Task item:
Return every line from the records below that has the word "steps".

Available data:
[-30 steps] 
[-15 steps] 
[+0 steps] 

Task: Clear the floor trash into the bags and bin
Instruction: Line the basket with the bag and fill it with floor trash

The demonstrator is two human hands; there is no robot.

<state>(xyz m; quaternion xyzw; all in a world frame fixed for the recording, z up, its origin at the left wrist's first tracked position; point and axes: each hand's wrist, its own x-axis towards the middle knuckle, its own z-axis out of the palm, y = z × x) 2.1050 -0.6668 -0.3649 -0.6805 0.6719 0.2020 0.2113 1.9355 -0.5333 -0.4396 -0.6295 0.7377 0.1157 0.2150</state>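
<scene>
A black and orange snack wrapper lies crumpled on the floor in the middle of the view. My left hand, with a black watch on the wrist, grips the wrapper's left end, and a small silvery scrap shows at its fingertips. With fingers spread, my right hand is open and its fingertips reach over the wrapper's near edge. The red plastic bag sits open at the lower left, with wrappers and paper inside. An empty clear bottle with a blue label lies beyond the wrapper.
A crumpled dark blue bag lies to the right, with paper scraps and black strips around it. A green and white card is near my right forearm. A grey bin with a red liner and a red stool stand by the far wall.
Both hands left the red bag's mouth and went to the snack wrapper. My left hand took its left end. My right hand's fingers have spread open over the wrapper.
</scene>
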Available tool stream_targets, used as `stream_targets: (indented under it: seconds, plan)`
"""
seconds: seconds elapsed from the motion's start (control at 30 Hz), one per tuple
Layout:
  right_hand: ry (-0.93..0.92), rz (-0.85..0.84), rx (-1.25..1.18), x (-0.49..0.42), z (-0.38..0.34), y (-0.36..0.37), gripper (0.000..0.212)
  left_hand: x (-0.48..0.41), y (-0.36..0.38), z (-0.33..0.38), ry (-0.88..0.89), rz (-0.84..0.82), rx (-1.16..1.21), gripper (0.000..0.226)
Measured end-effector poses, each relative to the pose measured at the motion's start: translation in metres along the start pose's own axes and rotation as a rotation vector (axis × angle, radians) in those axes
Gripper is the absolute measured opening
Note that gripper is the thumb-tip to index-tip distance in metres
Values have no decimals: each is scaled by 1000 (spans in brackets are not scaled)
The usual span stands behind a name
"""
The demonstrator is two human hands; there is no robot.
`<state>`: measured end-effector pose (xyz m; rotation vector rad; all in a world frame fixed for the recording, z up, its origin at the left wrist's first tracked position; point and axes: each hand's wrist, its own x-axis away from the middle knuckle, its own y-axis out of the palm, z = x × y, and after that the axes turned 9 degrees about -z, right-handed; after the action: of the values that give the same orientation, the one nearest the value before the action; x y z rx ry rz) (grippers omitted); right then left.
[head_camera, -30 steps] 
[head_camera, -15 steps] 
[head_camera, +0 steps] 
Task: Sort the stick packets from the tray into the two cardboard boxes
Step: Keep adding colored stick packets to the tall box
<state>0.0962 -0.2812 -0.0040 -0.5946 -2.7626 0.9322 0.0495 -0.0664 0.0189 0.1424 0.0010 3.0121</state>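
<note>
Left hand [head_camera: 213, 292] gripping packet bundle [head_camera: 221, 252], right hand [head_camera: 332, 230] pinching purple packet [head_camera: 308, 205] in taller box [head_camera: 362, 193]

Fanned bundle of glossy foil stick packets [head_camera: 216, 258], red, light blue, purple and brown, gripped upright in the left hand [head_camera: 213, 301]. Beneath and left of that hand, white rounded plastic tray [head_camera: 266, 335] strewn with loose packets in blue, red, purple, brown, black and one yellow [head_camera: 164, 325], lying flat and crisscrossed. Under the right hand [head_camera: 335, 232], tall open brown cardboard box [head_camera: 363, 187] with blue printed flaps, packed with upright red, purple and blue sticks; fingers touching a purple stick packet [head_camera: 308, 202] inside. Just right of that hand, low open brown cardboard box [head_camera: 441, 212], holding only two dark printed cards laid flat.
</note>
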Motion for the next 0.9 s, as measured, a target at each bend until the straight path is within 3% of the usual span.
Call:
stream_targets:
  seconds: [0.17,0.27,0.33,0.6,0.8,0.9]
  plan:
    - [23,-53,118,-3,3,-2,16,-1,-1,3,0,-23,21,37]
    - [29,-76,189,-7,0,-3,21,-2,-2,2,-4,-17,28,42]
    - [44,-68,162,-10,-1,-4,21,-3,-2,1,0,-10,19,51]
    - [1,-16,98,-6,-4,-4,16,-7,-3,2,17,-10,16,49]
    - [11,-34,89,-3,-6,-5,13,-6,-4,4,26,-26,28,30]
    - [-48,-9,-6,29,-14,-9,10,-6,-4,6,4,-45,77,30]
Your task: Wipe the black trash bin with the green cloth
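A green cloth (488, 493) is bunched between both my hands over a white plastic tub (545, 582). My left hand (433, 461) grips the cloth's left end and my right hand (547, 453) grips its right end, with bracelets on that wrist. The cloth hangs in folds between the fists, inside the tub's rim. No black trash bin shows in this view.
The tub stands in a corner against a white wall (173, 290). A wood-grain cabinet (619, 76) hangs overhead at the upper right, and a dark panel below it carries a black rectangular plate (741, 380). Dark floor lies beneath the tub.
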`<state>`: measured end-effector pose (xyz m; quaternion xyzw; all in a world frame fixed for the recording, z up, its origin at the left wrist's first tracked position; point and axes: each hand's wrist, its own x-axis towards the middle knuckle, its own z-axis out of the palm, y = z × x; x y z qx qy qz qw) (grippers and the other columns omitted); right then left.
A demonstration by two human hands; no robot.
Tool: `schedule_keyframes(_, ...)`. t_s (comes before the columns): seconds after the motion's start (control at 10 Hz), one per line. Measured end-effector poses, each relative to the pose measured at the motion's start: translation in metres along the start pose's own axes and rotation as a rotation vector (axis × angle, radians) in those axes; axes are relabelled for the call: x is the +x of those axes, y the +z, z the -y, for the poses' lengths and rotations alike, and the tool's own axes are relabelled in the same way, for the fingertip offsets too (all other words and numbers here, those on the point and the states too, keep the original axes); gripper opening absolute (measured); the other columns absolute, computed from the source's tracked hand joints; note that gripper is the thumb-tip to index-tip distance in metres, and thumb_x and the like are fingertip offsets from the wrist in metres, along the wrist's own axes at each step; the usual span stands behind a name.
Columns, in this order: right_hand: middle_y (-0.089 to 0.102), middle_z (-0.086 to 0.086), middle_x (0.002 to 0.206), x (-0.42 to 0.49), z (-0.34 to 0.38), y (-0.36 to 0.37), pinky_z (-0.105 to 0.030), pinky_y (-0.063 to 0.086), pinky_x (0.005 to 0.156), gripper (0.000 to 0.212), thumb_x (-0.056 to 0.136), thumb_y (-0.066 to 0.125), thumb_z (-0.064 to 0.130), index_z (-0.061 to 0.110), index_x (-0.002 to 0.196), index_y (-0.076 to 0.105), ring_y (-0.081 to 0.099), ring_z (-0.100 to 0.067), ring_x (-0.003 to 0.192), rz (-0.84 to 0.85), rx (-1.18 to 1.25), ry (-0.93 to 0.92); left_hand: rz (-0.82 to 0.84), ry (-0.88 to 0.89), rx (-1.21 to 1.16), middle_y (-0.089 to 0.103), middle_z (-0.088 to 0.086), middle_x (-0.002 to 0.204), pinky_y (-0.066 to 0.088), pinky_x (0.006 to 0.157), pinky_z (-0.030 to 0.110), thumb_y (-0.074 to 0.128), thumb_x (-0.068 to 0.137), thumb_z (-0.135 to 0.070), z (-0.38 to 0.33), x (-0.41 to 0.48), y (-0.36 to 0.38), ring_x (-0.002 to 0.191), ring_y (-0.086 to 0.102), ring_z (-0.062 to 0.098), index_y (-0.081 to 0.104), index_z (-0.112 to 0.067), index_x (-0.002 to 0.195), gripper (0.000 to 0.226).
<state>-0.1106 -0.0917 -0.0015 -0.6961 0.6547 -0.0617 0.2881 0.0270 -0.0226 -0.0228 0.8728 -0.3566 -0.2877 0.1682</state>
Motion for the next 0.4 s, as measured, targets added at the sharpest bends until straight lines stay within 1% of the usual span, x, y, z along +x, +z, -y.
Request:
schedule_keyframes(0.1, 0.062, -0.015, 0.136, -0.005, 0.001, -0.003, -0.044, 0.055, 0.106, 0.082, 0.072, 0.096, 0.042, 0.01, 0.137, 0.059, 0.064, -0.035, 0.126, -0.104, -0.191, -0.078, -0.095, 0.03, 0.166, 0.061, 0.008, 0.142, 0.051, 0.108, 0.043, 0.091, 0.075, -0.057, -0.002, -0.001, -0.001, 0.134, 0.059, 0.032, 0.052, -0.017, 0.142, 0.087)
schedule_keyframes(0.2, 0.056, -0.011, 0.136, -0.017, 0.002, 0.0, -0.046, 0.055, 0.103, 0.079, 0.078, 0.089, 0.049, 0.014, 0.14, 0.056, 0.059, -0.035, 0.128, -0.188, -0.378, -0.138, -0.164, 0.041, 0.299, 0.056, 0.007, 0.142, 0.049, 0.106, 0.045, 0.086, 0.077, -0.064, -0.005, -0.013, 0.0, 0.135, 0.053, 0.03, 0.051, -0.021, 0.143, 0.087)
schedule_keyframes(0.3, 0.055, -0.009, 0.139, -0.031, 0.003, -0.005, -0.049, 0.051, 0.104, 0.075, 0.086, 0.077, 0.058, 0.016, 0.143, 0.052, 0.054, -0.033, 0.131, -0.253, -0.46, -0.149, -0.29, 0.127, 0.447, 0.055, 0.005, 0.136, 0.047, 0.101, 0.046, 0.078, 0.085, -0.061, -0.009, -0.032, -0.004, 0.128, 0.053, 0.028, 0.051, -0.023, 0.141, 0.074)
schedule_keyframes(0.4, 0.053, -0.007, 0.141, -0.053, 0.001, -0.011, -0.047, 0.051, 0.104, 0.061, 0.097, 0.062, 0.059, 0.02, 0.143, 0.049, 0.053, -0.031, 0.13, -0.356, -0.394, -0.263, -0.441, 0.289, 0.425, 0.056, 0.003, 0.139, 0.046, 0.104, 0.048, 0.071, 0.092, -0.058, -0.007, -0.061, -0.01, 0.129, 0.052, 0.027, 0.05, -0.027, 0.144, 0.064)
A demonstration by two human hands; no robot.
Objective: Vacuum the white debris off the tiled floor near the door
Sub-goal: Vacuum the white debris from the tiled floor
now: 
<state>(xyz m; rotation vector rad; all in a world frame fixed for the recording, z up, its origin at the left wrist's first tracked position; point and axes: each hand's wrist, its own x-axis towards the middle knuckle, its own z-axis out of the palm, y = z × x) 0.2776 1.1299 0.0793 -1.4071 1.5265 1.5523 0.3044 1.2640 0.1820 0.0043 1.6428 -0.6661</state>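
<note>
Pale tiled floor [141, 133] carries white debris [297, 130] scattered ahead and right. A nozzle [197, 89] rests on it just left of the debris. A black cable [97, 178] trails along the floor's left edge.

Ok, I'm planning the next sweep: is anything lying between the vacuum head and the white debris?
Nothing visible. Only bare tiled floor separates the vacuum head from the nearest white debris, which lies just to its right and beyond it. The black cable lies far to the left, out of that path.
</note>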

Exercise response:
[-30 steps] 
[-15 steps] 
[+0 steps] 
[head_camera, -30 steps] 
[head_camera, -15 steps] 
[head_camera, +0 steps] 

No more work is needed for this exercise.